## [To do]
Begin at the line containing "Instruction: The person" in the data below and go on through the line containing "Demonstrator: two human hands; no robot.", repeating each line exactly; include both ends and no other line.

## [Listed records]
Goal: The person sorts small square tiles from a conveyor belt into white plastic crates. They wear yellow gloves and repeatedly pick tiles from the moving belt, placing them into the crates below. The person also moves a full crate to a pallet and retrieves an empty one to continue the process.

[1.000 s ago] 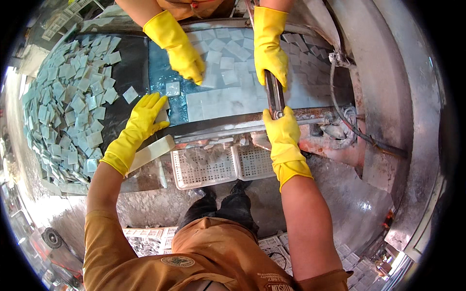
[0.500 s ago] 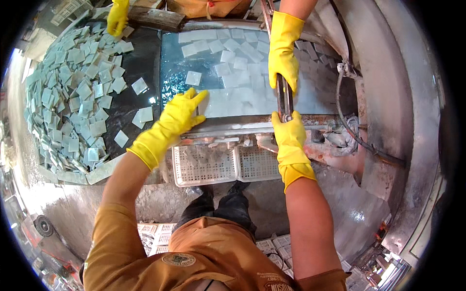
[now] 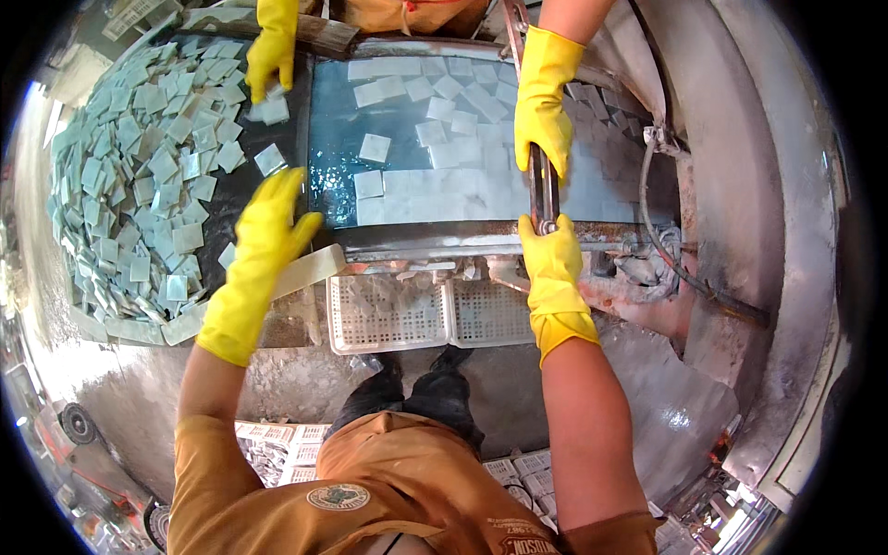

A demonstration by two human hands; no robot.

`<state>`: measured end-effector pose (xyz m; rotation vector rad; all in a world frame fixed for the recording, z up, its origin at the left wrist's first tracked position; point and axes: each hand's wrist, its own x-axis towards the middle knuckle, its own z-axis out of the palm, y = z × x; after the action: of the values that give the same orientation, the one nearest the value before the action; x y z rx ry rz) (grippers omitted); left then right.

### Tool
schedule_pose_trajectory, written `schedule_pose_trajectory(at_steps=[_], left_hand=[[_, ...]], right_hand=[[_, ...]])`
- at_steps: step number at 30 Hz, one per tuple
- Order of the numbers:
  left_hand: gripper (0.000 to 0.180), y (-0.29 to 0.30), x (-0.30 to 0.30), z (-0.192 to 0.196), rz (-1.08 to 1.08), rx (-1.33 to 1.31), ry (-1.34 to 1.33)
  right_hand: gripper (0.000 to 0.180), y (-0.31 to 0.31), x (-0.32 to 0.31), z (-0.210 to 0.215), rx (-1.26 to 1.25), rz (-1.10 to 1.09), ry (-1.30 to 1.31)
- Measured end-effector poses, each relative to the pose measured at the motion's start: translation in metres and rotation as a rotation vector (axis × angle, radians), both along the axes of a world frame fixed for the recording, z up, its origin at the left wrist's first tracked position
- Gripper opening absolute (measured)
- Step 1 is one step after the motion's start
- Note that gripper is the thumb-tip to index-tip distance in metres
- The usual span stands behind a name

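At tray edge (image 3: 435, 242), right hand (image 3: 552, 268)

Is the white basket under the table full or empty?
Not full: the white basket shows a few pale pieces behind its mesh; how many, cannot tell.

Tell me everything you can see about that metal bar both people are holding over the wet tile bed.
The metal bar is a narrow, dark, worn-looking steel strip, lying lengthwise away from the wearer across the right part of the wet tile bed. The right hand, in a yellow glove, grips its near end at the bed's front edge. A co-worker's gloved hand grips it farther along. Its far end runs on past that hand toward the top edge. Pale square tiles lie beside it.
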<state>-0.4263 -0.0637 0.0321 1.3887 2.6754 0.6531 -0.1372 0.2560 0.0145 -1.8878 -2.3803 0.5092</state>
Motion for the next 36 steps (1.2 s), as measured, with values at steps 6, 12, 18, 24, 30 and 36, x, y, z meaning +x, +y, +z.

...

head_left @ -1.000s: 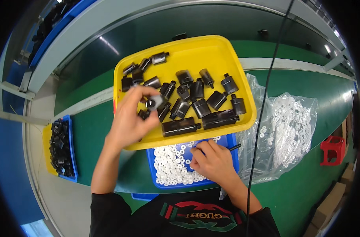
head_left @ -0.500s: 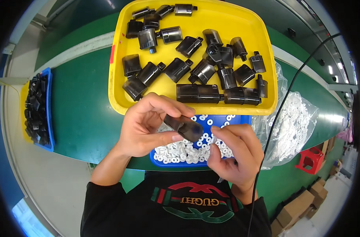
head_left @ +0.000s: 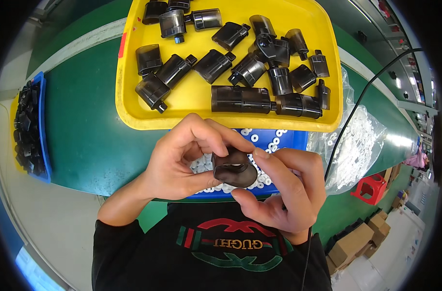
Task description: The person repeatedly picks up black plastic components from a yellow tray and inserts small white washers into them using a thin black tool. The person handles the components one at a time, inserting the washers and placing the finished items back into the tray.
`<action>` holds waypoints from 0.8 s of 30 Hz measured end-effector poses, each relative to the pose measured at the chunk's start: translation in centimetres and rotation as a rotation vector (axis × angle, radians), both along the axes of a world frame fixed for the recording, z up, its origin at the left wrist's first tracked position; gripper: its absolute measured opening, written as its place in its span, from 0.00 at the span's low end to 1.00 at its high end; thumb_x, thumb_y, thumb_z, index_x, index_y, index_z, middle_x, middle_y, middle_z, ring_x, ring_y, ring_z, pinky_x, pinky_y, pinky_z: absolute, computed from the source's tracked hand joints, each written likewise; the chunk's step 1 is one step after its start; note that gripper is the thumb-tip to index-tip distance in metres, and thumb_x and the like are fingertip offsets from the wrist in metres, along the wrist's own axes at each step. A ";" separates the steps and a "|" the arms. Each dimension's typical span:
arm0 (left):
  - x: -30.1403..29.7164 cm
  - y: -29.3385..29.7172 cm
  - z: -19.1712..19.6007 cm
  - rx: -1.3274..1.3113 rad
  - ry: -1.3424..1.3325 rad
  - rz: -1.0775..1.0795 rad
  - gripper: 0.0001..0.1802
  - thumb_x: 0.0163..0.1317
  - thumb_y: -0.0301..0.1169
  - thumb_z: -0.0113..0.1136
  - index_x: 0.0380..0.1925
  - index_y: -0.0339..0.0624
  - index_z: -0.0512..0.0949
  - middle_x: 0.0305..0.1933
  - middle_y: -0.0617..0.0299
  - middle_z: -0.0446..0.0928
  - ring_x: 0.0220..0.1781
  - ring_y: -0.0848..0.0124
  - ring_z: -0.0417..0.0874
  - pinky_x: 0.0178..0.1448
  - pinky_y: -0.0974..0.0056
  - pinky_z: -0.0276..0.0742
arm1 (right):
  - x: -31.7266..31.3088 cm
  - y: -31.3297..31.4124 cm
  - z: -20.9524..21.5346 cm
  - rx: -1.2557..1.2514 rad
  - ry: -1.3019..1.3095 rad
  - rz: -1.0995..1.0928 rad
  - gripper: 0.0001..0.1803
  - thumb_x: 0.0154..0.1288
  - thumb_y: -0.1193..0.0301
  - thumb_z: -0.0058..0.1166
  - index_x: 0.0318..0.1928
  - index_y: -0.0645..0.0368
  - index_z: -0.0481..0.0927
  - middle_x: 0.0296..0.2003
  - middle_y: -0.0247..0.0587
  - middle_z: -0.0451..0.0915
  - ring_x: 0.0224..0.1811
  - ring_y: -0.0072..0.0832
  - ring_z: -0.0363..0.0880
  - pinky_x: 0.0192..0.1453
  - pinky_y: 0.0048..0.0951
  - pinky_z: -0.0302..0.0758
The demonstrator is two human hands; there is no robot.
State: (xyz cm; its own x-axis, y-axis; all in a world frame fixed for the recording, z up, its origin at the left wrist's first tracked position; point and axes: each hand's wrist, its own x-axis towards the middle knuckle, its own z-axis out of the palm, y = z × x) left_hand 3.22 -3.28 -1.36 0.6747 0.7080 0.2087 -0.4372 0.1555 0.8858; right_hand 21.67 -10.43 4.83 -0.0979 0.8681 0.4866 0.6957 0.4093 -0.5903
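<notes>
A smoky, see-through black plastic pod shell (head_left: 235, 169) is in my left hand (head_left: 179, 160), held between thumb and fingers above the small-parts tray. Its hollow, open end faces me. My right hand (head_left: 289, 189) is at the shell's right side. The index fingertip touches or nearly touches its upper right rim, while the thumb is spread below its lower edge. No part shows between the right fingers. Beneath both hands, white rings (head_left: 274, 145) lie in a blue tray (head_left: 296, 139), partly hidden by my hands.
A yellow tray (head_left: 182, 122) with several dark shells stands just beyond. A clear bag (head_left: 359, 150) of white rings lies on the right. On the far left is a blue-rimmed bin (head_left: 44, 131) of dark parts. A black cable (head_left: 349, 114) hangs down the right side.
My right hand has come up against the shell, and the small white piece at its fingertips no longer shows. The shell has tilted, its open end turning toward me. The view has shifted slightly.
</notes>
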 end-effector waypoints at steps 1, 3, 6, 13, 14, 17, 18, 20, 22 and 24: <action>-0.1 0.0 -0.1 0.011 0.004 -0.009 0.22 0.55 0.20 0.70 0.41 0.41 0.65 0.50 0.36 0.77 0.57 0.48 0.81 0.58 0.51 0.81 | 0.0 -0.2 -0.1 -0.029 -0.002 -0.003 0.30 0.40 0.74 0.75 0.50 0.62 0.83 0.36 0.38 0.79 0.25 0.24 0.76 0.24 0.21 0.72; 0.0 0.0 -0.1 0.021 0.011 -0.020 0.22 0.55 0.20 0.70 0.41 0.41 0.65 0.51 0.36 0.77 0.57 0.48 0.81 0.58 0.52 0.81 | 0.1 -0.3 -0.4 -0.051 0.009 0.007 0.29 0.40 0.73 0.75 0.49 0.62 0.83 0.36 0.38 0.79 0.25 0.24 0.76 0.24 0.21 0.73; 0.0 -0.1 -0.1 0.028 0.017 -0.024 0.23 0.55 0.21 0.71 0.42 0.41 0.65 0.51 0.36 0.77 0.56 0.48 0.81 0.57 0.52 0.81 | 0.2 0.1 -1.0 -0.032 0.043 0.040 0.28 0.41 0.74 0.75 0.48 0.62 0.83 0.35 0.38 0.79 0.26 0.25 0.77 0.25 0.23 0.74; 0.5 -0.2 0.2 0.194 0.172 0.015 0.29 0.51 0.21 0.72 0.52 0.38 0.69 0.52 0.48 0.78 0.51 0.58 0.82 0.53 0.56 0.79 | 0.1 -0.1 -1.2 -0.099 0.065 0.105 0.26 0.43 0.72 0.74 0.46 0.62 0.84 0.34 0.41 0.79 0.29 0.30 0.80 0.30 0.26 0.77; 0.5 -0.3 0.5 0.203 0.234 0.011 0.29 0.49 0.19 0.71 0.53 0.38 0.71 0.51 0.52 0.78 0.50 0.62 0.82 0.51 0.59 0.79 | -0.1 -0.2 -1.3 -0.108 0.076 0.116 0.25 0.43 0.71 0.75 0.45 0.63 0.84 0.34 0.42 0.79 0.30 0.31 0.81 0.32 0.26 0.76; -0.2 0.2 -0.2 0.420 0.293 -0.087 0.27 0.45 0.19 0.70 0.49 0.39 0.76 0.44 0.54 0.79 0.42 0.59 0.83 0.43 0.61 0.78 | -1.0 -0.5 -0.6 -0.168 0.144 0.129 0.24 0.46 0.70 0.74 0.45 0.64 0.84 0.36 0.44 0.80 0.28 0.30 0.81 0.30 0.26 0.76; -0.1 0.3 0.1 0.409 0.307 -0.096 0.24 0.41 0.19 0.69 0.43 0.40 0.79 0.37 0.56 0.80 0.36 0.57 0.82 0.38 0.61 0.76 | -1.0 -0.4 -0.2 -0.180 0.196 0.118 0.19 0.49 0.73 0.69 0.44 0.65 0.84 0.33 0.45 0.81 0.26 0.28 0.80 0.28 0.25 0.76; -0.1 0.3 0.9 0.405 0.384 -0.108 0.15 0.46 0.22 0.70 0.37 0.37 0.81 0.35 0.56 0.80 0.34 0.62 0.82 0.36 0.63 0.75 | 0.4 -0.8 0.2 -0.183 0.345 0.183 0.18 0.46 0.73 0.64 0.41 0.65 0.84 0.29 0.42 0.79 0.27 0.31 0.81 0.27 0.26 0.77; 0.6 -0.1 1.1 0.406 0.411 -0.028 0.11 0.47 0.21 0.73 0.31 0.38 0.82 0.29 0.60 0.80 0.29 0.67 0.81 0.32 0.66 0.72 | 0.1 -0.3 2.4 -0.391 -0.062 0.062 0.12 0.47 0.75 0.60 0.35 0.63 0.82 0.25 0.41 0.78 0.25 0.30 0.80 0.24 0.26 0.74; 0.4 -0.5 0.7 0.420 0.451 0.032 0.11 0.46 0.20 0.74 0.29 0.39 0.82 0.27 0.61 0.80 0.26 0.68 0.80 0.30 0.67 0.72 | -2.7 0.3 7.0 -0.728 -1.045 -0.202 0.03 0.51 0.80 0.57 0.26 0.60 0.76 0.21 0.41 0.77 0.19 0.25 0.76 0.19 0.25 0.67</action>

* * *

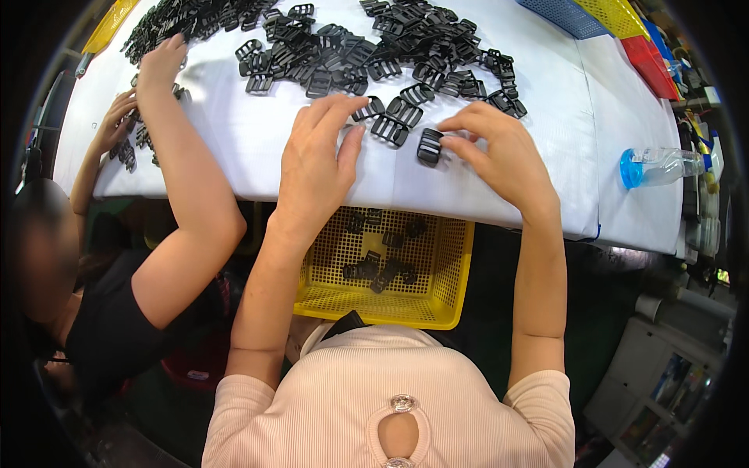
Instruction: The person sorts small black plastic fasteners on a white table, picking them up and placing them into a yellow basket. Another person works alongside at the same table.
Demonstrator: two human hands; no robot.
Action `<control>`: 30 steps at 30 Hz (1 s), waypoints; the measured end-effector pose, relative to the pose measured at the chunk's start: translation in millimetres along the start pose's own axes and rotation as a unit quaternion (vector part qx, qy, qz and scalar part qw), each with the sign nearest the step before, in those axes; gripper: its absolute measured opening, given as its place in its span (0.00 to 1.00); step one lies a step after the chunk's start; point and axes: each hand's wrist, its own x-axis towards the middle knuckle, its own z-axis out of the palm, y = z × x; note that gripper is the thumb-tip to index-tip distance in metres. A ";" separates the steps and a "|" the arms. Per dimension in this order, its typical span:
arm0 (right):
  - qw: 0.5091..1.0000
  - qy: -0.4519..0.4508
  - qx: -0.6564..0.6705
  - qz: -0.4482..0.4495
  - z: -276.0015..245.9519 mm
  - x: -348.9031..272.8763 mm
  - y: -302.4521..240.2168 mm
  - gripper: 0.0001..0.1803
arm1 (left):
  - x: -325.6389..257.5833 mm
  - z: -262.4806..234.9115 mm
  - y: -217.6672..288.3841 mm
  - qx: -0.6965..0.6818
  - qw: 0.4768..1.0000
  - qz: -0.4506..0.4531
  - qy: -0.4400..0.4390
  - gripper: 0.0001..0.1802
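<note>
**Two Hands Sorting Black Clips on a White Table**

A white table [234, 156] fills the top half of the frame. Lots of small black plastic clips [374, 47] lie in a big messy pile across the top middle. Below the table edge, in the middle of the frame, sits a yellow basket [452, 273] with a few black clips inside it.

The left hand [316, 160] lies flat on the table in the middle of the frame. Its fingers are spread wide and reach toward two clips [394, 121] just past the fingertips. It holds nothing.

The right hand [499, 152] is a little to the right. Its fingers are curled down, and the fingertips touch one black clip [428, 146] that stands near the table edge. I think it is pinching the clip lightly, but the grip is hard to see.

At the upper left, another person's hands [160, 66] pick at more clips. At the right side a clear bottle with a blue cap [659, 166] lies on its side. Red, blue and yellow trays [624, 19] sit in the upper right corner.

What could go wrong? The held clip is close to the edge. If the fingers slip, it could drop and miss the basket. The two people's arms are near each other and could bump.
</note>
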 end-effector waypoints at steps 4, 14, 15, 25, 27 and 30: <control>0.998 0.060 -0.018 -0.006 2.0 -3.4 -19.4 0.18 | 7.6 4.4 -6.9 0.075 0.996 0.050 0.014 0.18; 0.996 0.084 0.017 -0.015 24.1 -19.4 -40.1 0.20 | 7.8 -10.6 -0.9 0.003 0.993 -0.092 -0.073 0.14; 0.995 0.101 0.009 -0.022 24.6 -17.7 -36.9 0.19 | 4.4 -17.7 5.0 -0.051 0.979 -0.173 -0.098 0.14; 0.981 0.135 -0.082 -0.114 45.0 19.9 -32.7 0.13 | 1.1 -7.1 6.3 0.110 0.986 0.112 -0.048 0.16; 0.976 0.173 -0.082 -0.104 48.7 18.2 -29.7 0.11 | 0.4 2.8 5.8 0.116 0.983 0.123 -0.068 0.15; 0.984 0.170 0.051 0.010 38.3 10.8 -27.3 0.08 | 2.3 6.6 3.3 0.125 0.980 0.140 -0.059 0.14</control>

## [Answer to this exercise]
Instruction: The person sorts small black plastic fasteners on a white table, picking them up and placing them into a yellow basket. Another person works alongside at the same table.
Demonstrator: two human hands; no robot.

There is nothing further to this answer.